» **Task prompt**: Begin at the line containing "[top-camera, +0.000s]" in the data below and go on through the line containing "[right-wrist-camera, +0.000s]", repeating each line exactly; include both ends and no other line.

*** Record excerpts ***

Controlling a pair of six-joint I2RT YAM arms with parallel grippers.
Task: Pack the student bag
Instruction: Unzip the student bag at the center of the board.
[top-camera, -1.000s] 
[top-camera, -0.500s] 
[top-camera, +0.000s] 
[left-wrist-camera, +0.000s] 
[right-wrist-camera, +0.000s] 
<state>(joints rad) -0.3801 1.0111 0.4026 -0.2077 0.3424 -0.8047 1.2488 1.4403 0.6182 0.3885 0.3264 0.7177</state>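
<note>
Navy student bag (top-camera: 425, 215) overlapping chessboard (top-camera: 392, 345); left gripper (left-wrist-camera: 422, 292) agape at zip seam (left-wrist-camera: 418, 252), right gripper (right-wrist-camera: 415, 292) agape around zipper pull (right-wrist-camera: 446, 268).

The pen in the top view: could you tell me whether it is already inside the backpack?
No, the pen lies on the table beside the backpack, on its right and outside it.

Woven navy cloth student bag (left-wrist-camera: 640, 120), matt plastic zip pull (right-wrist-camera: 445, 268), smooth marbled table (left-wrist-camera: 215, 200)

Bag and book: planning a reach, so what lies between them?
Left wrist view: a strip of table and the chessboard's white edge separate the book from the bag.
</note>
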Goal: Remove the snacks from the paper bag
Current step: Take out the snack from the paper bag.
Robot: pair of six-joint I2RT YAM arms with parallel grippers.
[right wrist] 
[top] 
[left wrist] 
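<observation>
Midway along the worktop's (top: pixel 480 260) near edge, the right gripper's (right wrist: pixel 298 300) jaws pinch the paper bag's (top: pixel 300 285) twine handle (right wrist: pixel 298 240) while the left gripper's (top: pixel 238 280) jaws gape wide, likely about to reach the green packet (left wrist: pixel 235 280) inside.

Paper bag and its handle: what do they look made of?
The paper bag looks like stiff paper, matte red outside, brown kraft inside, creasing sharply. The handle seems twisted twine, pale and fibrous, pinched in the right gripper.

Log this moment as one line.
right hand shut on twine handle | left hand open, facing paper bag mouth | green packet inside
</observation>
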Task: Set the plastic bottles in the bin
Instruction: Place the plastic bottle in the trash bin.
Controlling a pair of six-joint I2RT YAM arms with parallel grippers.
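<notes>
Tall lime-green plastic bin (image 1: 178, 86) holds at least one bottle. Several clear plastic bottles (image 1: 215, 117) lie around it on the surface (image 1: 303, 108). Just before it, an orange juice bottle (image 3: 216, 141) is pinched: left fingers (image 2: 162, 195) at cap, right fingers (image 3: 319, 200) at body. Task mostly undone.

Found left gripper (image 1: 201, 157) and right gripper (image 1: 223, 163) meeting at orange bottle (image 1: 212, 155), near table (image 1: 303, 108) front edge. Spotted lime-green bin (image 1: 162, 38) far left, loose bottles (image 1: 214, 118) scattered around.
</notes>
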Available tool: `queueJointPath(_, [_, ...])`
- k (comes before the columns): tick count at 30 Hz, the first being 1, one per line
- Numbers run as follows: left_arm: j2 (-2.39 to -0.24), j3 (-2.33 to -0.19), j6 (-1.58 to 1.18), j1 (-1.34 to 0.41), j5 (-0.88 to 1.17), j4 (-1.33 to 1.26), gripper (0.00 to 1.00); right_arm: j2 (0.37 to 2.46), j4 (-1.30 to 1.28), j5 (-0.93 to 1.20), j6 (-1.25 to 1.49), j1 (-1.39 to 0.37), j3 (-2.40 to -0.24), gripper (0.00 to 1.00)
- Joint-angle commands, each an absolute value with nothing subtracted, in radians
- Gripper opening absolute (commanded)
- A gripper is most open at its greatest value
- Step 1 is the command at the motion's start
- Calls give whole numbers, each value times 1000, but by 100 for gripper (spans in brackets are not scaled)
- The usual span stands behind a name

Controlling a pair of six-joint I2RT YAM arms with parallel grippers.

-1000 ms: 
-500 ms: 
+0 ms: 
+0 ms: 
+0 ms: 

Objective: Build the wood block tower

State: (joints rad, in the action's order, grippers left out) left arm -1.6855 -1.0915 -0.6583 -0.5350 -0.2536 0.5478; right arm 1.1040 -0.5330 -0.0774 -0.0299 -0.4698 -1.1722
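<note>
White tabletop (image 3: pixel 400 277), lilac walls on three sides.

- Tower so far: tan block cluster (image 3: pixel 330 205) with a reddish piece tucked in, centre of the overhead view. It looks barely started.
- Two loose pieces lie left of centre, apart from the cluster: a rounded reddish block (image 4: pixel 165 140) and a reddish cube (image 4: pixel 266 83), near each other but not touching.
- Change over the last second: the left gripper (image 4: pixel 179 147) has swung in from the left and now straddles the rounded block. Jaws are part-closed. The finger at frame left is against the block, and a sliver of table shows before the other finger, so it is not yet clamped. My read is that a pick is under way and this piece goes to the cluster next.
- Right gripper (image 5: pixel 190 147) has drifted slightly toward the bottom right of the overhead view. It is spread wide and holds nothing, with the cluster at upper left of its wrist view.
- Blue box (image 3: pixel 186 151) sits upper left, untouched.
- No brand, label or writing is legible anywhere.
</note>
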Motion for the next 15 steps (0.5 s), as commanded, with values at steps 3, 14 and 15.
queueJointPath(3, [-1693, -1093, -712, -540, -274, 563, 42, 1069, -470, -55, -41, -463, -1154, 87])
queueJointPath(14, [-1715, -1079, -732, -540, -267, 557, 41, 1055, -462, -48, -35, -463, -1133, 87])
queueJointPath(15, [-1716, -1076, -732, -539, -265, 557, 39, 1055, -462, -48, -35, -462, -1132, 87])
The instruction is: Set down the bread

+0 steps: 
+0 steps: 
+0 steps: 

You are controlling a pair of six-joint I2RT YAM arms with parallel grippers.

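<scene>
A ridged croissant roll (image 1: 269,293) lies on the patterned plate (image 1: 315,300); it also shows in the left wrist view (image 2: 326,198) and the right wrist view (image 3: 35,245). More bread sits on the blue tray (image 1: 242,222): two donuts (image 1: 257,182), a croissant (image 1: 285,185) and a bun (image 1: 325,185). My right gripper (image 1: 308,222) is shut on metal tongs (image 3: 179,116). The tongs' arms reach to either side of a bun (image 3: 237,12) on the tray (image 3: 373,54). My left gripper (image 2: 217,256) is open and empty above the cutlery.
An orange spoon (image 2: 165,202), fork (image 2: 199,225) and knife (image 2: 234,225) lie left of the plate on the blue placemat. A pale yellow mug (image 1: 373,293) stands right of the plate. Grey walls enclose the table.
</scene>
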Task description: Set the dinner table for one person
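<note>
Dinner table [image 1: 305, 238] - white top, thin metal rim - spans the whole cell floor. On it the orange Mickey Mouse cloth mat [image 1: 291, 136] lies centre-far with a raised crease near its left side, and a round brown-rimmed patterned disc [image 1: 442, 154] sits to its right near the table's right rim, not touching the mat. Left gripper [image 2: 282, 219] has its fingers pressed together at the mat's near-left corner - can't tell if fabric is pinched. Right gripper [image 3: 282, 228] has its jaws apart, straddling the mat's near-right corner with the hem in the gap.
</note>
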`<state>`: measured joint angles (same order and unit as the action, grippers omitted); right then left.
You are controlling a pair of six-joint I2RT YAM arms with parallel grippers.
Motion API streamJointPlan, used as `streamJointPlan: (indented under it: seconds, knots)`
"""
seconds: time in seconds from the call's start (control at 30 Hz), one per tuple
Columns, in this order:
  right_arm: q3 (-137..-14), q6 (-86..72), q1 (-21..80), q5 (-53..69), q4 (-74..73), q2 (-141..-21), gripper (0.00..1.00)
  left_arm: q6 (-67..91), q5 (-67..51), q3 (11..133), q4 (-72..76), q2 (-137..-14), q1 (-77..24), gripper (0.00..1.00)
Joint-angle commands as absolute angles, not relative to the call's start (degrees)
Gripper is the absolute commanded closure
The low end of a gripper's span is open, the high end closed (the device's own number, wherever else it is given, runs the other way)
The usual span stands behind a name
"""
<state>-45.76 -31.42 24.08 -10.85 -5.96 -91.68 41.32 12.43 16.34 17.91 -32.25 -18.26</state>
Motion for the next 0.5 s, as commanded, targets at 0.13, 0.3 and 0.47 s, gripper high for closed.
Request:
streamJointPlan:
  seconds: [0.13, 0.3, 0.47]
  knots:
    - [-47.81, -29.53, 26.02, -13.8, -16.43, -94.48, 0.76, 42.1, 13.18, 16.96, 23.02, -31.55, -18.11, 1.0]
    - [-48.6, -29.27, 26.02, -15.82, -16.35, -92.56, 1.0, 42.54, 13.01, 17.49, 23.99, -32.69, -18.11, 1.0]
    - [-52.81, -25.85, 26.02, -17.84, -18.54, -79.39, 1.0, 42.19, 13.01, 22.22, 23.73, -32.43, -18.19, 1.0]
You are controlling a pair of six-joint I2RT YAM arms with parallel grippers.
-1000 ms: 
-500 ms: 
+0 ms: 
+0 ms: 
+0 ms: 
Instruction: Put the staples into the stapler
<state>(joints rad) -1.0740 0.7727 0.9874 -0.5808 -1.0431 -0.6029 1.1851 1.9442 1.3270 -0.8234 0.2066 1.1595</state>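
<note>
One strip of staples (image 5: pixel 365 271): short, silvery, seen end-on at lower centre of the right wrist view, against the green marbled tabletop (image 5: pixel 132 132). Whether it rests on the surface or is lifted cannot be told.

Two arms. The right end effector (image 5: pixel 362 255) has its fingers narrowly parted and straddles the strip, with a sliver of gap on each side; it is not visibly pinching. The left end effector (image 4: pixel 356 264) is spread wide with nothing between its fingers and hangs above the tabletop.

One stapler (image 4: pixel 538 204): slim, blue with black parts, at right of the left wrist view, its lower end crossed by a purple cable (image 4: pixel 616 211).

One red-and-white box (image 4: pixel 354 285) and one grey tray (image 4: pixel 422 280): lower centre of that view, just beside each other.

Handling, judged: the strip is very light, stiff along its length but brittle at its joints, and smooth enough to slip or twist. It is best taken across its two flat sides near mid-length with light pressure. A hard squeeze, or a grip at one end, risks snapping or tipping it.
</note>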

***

» **Response**:
[top-camera, +0.000s] 
[left-wrist-camera, +0.000s] 
[right-wrist-camera, +0.000s] 

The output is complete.